» Exercise objective: Set out exactly, line by line, the stretch of data below that begins at the line containing "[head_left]" and ends at the line containing "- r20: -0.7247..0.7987", with both ends kept.

» Record excerpts:
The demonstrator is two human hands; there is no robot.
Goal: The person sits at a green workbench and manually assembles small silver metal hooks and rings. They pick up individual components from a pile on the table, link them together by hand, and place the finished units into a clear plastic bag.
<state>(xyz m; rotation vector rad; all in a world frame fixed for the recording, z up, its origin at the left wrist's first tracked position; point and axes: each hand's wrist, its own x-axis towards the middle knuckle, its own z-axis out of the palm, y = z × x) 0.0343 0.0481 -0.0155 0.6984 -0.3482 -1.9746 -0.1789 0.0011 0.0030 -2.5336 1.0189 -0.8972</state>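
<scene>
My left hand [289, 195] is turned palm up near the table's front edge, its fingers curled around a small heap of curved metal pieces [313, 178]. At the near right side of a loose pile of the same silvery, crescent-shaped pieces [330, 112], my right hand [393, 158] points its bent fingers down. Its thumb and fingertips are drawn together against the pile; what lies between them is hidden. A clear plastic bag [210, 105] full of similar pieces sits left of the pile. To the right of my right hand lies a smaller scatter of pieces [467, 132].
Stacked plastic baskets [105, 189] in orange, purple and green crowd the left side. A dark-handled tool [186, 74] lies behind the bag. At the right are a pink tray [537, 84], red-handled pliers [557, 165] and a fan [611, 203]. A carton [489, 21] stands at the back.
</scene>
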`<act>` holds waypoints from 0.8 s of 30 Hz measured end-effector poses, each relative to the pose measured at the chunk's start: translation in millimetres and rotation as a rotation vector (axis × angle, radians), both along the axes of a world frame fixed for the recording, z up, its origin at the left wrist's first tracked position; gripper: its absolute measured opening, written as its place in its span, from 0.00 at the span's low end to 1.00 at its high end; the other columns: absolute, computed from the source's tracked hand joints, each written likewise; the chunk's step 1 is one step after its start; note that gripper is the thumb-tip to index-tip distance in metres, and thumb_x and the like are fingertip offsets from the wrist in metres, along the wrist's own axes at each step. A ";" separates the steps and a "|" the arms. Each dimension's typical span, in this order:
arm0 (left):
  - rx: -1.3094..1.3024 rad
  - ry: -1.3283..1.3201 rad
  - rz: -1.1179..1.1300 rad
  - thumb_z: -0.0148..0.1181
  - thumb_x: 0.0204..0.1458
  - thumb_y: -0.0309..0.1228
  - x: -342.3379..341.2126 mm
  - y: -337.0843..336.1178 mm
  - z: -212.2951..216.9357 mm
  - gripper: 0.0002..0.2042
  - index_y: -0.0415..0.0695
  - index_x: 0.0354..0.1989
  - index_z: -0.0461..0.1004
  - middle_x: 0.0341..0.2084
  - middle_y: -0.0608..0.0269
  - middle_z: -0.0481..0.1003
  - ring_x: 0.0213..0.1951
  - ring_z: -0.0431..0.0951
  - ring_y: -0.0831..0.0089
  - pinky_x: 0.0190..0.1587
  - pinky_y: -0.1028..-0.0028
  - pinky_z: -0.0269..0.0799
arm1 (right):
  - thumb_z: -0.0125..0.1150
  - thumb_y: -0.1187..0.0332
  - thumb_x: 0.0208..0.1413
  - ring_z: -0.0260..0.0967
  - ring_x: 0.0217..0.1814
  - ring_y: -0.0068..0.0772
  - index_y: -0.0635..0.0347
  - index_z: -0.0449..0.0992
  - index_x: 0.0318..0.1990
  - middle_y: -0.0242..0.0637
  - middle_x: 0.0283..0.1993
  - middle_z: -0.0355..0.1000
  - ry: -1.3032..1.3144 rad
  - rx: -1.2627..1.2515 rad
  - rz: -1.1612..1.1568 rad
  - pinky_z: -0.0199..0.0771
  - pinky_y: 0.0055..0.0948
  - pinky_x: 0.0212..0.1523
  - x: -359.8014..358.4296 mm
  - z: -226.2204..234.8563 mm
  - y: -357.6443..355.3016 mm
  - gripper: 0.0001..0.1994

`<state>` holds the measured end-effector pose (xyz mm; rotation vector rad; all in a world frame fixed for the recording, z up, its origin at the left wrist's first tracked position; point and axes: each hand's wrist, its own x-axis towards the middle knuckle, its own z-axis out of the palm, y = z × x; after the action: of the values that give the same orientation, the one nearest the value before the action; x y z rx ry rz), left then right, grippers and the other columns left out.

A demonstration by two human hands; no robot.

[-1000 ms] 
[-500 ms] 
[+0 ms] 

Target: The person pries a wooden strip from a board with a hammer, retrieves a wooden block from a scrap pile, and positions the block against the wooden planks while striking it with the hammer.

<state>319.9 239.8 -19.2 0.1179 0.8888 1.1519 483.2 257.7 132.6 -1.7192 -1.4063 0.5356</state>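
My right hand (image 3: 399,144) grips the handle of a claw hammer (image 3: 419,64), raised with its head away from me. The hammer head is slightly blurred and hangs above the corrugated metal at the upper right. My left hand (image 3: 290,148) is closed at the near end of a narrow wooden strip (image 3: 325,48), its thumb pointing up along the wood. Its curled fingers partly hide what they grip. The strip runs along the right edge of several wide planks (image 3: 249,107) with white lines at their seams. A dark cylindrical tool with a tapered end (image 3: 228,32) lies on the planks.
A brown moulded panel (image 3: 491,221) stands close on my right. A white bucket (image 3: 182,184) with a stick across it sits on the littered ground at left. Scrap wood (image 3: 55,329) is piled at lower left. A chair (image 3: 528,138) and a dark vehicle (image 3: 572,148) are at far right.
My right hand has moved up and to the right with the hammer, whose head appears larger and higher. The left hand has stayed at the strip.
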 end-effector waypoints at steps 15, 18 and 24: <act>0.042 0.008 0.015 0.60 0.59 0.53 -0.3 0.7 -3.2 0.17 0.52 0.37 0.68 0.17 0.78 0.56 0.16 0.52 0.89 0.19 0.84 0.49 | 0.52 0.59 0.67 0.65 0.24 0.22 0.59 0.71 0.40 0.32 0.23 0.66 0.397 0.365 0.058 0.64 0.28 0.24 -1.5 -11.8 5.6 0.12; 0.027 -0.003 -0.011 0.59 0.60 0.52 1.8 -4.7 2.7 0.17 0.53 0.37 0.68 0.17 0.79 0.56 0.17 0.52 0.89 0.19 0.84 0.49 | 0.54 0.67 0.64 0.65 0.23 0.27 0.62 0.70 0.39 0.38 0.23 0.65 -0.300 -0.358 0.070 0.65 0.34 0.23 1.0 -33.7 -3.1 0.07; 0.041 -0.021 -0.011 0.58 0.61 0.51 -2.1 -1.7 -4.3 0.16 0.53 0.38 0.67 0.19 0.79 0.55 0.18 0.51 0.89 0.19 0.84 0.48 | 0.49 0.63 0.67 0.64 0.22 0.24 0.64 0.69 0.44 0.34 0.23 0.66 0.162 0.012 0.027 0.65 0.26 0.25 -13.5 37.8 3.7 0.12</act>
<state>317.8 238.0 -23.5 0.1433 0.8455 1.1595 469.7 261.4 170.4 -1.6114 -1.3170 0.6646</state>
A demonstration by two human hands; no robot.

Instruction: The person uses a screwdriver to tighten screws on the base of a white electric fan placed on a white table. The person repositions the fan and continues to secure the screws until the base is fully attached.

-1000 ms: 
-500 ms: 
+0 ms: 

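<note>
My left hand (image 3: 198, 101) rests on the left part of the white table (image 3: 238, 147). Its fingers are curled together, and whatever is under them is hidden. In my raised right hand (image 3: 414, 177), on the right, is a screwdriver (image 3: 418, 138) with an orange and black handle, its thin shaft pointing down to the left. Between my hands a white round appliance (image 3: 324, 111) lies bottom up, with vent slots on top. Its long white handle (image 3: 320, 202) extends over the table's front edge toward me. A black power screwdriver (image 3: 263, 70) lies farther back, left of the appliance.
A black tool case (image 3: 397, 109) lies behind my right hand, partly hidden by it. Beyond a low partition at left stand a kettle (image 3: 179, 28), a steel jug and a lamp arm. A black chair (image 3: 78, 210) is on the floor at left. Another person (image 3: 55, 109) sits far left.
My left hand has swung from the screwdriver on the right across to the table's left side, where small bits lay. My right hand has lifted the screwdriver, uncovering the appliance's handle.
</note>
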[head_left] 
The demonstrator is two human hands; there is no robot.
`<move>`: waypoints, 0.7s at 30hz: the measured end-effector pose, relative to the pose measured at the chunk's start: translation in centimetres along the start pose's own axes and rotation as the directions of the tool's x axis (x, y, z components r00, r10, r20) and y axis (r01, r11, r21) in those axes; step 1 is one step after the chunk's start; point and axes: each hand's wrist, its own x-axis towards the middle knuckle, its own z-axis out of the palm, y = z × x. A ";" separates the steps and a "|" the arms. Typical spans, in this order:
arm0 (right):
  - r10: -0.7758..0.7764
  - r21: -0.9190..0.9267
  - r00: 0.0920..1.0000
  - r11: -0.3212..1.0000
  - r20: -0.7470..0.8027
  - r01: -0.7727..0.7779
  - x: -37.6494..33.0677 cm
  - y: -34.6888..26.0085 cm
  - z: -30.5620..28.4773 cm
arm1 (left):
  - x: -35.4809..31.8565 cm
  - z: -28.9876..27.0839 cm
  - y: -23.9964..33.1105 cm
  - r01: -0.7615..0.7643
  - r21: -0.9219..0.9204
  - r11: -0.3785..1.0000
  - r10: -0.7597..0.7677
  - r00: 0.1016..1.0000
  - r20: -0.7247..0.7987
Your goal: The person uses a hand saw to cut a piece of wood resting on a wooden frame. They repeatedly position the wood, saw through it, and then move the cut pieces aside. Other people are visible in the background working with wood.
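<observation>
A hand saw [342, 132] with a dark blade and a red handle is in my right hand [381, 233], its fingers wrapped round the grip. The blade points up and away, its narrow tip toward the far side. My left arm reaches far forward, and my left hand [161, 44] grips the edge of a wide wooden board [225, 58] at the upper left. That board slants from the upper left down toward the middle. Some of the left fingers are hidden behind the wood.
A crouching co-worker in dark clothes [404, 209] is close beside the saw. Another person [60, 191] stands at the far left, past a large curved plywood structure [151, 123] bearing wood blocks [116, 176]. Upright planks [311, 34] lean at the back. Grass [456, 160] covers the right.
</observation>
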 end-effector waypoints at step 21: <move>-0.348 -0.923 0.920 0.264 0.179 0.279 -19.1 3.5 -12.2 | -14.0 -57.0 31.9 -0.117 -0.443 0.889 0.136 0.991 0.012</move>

» Finished exercise:
[head_left] 
The demonstrator is two human hands; there is no robot.
`<move>`: waypoints, 0.7s at 30hz: the measured end-effector pose, relative to the pose measured at the chunk's start: translation in centimetres along the start pose's own axes and rotation as the directions of the tool's x axis (x, y, z components r00, r10, r20) and y axis (r01, r11, r21) in those axes; step 1 is one step after the chunk's start; point and axes: each hand's wrist, its own x-axis towards the middle knuckle, its own z-axis out of the palm, y = z × x. A ";" separates the steps and a "|" the arms. Typical spans, in this order:
arm0 (right):
  - r10: -0.7758..0.7764
  - r21: -0.9190..0.9267
  - r00: 0.0920..1.0000
  - r11: -0.3212..1.0000
  - r20: -0.7470..0.8027
  - r01: -0.7727..0.7779
  - x: -37.6494..33.0677 cm
  - y: -34.6888..26.0085 cm
  - z: -30.5620..28.4773 cm
arm1 (left):
  - x: -35.4809..31.8565 cm
  - z: -28.9876..27.0839 cm
  - y: -23.9964..33.1105 cm
  - r01: -0.7615..0.7643
  - r21: -0.9219..0.9204
  - r11: -0.3785..1.0000
  - r10: -0.7597..0.7677
  - r00: 0.1016..1.0000
  - r20: -0.7247..0.7987

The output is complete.